CONTROLLING COGNITIVE DEMANDS WITH SEMI-AUTONOMOUS SUCTION FRAMEWORK FOR ROBOTIC-ASSISTED SURGERY
Robotic-assisted minimally invasive surgery (RMIS) has been steadily increasing since its introduction in the early 2000s and now has become a medical standard of care in multiple surgical specialties. In RMIS, the leading surgeon teleoperates a surgical robot from a console distant from the patient. While on the patient side, there is at least one surgical assistant supporting the procedure by effective handling surgical instruments. One of the most important tasks done by the surgical assistant is blood suction and irrigation. This task is critical to maintaining a clear view of the surgical field and avoid contaminations and infections. When several tasks are competing for the surgical assistant’s attention, taking care of blood suction implies leaving unattended other assistive tasks, such as the exchange of robotic instruments and handling of sutures. An alternative approach to handle bleeding events is having the leading surgeon teleoperate the suction tool. Likewise, this leads to less attention allocated to the patient and an increase in their cognitive load.

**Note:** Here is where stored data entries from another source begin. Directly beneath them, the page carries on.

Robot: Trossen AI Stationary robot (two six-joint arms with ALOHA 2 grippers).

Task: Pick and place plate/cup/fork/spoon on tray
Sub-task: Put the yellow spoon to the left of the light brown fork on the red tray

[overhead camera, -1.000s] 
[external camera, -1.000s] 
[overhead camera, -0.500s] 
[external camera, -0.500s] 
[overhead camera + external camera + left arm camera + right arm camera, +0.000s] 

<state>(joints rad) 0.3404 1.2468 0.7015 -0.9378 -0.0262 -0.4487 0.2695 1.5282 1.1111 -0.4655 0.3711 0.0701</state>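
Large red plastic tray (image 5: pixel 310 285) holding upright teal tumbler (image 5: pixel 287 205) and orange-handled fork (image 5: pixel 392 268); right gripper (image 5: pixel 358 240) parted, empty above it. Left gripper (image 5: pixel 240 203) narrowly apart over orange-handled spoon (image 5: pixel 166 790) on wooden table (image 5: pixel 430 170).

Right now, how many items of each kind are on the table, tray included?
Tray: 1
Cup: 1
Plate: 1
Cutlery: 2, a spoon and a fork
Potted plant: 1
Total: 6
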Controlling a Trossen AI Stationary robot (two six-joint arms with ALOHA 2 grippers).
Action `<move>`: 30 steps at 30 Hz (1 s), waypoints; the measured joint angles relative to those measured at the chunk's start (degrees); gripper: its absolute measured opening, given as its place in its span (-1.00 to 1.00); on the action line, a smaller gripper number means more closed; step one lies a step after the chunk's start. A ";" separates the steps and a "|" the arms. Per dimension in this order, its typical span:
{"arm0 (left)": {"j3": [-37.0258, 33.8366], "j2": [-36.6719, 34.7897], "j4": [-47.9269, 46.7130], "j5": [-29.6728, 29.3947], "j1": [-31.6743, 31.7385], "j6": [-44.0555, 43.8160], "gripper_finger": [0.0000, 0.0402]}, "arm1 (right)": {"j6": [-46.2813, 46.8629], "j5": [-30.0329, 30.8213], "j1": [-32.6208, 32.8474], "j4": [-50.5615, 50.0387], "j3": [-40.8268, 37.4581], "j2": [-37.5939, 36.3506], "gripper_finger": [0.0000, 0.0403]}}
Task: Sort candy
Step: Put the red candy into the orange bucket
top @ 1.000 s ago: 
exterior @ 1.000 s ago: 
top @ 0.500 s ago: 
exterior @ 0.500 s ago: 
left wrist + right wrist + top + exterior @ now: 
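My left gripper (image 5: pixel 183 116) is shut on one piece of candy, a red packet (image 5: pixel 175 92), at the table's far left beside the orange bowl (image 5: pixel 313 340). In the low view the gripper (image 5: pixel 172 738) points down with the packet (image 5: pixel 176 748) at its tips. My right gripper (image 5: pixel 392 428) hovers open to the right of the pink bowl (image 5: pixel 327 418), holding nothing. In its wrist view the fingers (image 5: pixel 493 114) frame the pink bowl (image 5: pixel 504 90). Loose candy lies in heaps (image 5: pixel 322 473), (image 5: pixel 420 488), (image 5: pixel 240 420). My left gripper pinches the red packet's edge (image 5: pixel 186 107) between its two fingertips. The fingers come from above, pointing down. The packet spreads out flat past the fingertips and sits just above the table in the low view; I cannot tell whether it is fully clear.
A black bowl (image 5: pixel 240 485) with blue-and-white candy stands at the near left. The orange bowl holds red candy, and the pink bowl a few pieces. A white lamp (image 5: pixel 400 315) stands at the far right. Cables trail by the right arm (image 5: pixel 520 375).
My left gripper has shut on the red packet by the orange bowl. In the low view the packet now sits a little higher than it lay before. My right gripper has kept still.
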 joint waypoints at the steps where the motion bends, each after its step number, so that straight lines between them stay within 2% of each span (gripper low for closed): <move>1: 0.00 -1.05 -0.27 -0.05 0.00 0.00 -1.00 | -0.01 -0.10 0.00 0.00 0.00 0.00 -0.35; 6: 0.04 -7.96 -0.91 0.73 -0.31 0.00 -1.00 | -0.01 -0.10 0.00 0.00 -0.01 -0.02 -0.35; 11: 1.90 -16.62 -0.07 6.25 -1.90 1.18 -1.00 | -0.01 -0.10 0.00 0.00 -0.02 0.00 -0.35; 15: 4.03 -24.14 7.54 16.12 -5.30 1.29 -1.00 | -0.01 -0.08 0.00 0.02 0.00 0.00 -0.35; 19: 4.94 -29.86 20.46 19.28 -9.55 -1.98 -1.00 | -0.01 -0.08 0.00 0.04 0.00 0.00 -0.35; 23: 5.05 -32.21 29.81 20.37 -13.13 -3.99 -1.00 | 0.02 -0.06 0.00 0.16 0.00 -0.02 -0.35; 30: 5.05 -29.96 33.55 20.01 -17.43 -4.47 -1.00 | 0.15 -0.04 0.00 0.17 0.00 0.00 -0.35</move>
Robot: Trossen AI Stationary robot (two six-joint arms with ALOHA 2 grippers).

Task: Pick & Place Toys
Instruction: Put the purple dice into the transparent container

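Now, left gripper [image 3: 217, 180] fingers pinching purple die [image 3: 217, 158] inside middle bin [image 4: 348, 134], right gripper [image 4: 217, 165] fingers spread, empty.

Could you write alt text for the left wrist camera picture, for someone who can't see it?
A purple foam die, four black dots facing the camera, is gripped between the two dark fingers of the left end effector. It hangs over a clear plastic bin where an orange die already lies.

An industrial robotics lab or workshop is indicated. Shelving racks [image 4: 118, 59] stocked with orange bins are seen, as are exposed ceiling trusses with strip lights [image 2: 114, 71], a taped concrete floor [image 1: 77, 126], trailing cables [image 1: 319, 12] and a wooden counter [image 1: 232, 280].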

This thesis describes a semi-autonomous suction assistant to release the main surgeon of blood suction during a procedure and avoiding the associated cognitive demands of such task. At the heart of this system, there is a deep learning algorithm that segments and identifies the location of blood poolings from the endoscopic camera’s images. With the segmented images, the system extracts navigational information to provide automatic suction, allowing the leading surgeon to focus exclusively on the main task. The system was integrated into a Da Vinci Research Kit robot (DVRK). Additionally, an augmented reality (AR) and a real-time cognitive workload assessment module were developed to improve human-robot work dynamics. The AR module displayed semi-transparent annotations indicating the robot's next target location. These annotations allowed the user to better coordinate his actions with the surgical robot. The cognitive workload assessment module allowed to classify the users' mental state into low and high cognitive workload. Using this information, the robotic assistant provided suction during periods of high mental demands.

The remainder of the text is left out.